Suggestions Box: How to start getting South Africa powered up and running again
South Africa, already one of the world’s most unequal countries, can ill afford the cost of persistent scheduled power outages that scupper small businesses, have an impact even on large corporates, trouble learners and increasingly pose a health risk as water and sewage treatment facilities collapse.

The necessary steps to fix South Africa’s energy crisis — not just Eskom — are not rocket science, but require multidimensional action that is nuanced and responsive. That’s especially important when new money is not available, and whatever is spent must be cut from somewhere, given the domestic economic doldrums.

Read more in Daily Maverick: “Eskom reality check: it will NOT get better any time soon, regardless of SA’s WEF sales pitch/PR”

Here are some suggestions.

An SMME grant for alternative energy 


It’s to keep the doors open and jobs going — if creating jobs, and reducing poverty and inequality, as the National Development Plan requires by 2030, are really central to South Africa’s future, rather than just politicians’ talk.  
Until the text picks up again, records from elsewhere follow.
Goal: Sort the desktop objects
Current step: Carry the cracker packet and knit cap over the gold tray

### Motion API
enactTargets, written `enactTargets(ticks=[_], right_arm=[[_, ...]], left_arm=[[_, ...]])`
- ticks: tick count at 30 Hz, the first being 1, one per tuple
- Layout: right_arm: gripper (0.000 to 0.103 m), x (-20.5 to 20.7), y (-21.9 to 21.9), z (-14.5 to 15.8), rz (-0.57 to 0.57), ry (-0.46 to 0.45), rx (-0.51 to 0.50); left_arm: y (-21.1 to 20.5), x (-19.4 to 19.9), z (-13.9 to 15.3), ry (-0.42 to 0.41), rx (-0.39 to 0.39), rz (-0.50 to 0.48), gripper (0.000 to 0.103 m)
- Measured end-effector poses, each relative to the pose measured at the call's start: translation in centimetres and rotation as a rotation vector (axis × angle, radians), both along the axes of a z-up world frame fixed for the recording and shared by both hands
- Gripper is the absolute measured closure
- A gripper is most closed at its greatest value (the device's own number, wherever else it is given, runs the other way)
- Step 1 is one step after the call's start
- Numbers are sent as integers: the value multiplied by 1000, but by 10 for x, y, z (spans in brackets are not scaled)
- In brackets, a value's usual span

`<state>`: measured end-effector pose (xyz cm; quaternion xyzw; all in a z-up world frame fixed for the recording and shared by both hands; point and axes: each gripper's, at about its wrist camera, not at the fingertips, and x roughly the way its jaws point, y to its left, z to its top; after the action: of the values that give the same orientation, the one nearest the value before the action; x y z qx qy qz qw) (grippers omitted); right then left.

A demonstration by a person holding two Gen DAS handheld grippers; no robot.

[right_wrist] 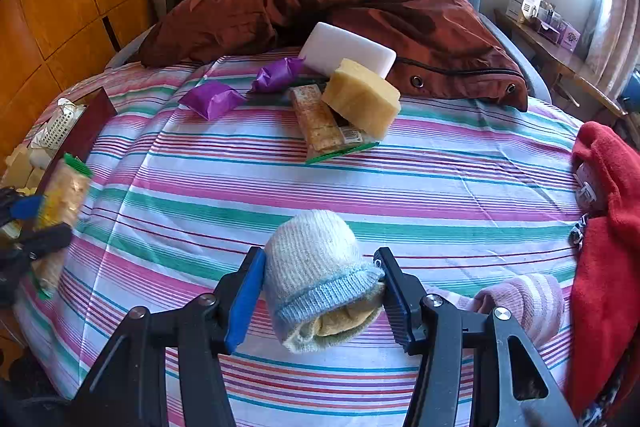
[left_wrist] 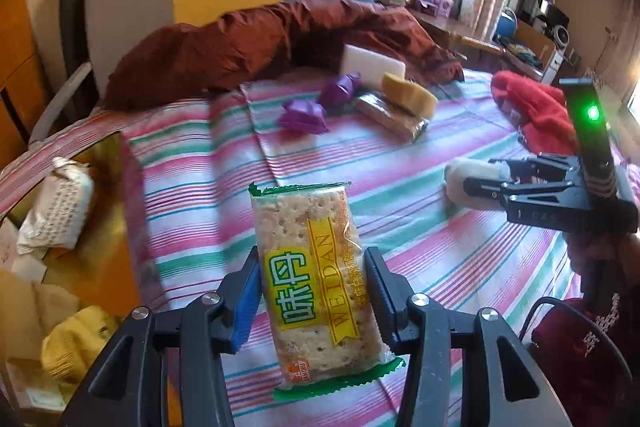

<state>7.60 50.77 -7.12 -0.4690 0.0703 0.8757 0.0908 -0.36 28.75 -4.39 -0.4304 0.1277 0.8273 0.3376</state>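
Observation:
My left gripper (left_wrist: 312, 299) is shut on a cracker packet (left_wrist: 316, 279) with a yellow and green label, held above the striped cloth (left_wrist: 440, 267); it also shows in the right wrist view (right_wrist: 60, 203) at the far left. My right gripper (right_wrist: 320, 287) is shut on a rolled white and blue sock (right_wrist: 320, 271) just above the cloth; it shows in the left wrist view (left_wrist: 472, 187) at the right. Further back lie two purple packets (right_wrist: 212, 99), another cracker packet (right_wrist: 320, 119), a yellow sponge (right_wrist: 360, 95) and a white soap bar (right_wrist: 344, 47).
An open box (left_wrist: 100, 227) at the left holds white and yellow packets. A brown jacket (right_wrist: 360, 15) lies at the back. A red cloth (right_wrist: 608, 227) and a pink sock (right_wrist: 528, 299) lie at the right. A desk stands by the window.

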Motion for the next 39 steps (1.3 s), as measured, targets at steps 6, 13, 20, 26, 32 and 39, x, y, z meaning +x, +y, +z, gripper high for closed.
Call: enactTargets(ticks=[6, 13, 20, 26, 32, 39], right_arm=[[47, -3, -20, 6, 19, 9, -13], [47, -10, -62, 20, 80, 45, -49], [47, -18, -112, 36, 150, 87, -74], [47, -23, -154, 44, 214, 113, -107], [47, -28, -193, 47, 273, 130, -159], [47, -33, -233, 52, 339, 141, -192]], left_arm=[[-29, 0, 13, 28, 22, 46, 54], [-63, 0, 21, 51, 43, 104, 54], [-102, 1, 26, 62, 70, 169, 54], [-134, 0, 28, 60, 89, 230, 54], [-164, 0, 27, 67, 106, 288, 54], [-207, -4, 26, 57, 145, 379, 53]])
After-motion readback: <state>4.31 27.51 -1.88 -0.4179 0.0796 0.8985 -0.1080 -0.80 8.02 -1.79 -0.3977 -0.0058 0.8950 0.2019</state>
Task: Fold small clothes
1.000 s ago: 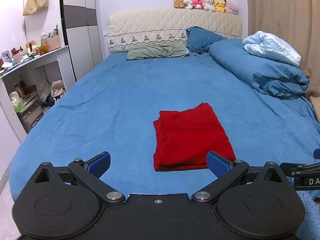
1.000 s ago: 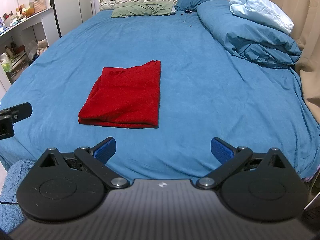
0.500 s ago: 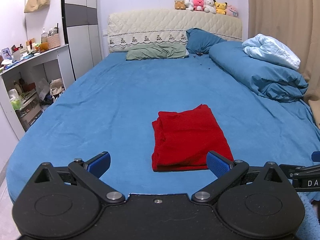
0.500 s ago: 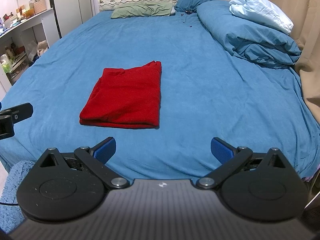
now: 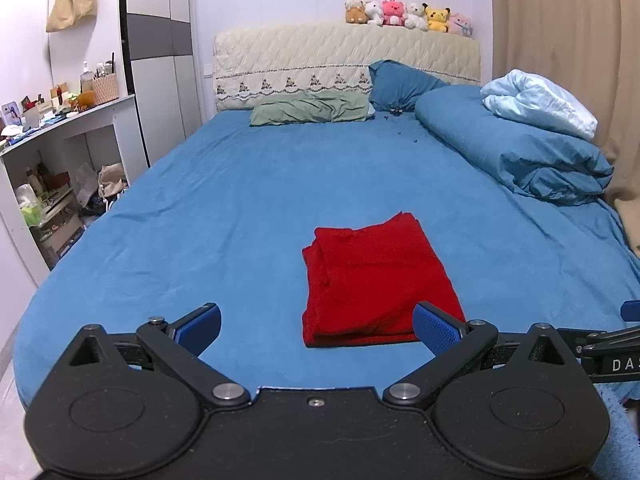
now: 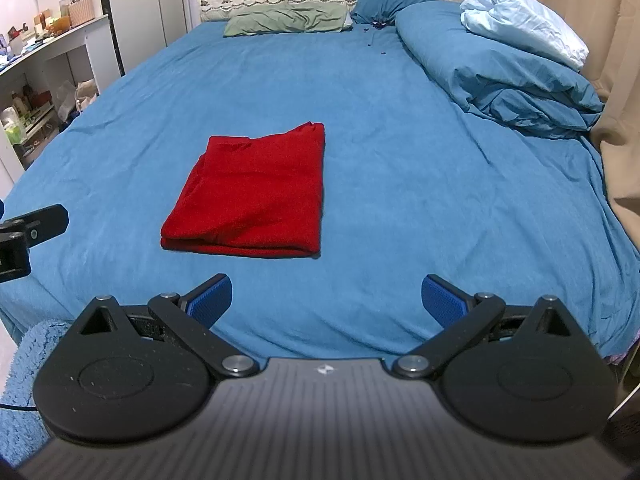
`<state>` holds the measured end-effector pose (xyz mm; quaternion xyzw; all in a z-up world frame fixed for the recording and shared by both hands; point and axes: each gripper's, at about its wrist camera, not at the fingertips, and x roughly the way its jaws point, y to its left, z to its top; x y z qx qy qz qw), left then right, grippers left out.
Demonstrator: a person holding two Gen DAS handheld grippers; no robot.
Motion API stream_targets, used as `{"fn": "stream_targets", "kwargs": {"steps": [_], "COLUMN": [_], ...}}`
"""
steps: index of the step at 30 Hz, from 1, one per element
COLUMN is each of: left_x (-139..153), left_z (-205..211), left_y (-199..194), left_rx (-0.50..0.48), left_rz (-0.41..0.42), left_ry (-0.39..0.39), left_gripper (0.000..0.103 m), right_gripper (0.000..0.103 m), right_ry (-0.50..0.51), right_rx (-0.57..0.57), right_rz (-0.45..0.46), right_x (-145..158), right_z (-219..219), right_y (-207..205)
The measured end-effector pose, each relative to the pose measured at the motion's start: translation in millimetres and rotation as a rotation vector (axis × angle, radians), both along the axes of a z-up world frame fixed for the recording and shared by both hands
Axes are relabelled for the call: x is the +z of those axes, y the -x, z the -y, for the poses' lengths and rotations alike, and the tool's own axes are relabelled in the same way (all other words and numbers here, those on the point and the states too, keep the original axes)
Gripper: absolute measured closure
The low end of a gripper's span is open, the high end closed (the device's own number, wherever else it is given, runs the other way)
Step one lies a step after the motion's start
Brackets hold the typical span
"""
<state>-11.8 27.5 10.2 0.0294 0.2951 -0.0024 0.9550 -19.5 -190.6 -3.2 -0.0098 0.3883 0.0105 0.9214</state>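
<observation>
A red garment (image 5: 376,280) lies folded into a flat rectangle on the blue bed sheet (image 5: 224,208). It also shows in the right wrist view (image 6: 256,192). My left gripper (image 5: 318,326) is open and empty, held at the bed's near edge just short of the garment. My right gripper (image 6: 326,298) is open and empty, to the right of the garment and nearer than it. Neither gripper touches the cloth. The tip of the right gripper (image 5: 616,340) shows at the edge of the left wrist view.
A rolled blue duvet (image 5: 516,152) with a pale blue blanket (image 5: 540,102) lies along the bed's right side. A green pillow (image 5: 312,108) and a blue pillow (image 5: 400,84) lie at the headboard. A cluttered shelf (image 5: 48,160) stands left. Curtains (image 5: 560,40) hang right.
Both grippers have drawn back slightly from the garment, which sits a little farther away in both views. The garment has not moved. Both grippers stay open.
</observation>
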Motion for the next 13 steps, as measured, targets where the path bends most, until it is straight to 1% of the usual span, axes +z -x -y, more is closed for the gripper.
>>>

The Covid-19 small business support grant put the basics in place; at the time, the official reason for requesting all sorts of documents was to establish a database within the government. And making a similar amount available, say R750-million, could have a real impact. 

Such a grant didn’t seem to be on the table. At least not before the Sowetan carried the names of scores of small businesses brought to their knees by the rolling power outages, under the heading: “Mr President, cancelling your Davos trip is one thing. Dealing with the crisis is another. Here’s a reminder of some small businesses crippled by every failed promise to fix Eskom”. 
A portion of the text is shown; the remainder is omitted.